The study attempts to examine the issue of how many Canadian workers are self-employed, not by choice, but because there aren't jobs available.
Authors Sumaya Bahar and Huju Liu conclude that up to one third of the self-employed are not drawn to creating their own job, but pushed into it.
"In the early to mid-1990s, entry to self-employment far exceeded exits when unemployment was high, but was more or less the same in the post-1998 period when labour markets strengthened," they wrote in their report.
Self-employment goes up with unemployment
"The weaker labour markets of the 1990s were associated with more individuals experimenting with new businesses."
Many people spend only a short time self-employed. While about half a million Canadians enter the ranks of the self-employed every year, an equal number abandon their unincorporated business.
Self-employed people might run their own businesses, follow professional careers, run farms or fishing operations or provide housing services to others through rental accommodation and many undoubtedly have entrepreneurial skills and will stay self-employed for the long run.

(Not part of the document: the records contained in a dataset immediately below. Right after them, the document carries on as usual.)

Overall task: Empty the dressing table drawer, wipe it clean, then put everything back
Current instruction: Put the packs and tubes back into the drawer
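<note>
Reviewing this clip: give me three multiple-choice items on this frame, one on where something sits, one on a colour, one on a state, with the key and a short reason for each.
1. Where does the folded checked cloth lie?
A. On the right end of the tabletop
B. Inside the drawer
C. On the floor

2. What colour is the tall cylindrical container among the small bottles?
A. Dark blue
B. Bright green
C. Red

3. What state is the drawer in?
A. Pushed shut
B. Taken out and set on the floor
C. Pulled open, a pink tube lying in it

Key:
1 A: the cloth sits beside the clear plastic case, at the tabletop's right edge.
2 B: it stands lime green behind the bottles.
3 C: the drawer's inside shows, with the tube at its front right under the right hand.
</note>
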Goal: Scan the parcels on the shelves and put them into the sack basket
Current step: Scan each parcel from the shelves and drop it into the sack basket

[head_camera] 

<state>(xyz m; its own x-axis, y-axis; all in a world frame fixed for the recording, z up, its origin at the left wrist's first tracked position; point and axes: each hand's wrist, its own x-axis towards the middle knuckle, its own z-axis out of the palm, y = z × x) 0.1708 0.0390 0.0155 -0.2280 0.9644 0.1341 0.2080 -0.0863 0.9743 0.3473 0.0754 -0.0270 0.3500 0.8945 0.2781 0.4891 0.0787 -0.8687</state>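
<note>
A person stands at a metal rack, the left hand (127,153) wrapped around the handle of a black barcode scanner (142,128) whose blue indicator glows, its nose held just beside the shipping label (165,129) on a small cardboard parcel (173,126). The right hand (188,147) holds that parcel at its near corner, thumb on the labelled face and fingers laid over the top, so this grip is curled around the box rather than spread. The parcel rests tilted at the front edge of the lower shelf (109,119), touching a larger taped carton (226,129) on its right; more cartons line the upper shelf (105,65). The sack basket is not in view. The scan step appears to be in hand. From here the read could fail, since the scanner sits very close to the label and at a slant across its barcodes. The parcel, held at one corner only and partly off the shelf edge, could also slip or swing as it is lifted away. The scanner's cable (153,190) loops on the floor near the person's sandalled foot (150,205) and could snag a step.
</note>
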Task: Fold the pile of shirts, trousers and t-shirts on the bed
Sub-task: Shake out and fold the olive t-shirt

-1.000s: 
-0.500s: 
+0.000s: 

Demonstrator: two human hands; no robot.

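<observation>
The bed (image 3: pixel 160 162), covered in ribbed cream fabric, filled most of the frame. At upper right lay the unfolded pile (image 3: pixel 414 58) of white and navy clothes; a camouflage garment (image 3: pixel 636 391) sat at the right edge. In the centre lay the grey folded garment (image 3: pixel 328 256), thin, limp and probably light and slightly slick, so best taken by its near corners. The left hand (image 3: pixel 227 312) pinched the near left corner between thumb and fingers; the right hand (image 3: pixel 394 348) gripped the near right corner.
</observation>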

However, that high turnover rate suggests that many people spend a period self-employed to avoid joblessness, but when a job comes along, they take it.
The study, which examined individual tax filings over a period from 1989 to 2010, found an average of 10 per cent of the workforce or 1.7 million people a year reported having an unincorporated business for tax purposes.
The percentage of the workforce who were self-employed ranged from 8.4 per cent in 1989 to a peak of 10.9 per cent in 1998. The authors noted a trend toward rising self-employment after 2000, with a spike emerging in 2009 and 2010 as the impact of the financial crisis led to job cuts in the Canadian economy.
Older workers hit harder
The number of unincorporated self-employed people still remains high, with more than 1.5 million Canadians or nine per cent of the total workforce in 2014 registered as unincorporated self-employed people.
Private sector economists have questioned Canada's continued high level of self-employment, saying that the numbers reflect weakness in labour markets or hidden unemployment.
A higher proportion of older workers opt for self-employment or are forced into it. Among workers aged 45 to 64, anywhere from 16 to 22 per cent of people were self-employed.
This may reflect the undue impact of layoffs on older workers, who have greater difficulty finding work, the report said.
But it also may be the result of these people having the skills and experience needed to begin a business on their own.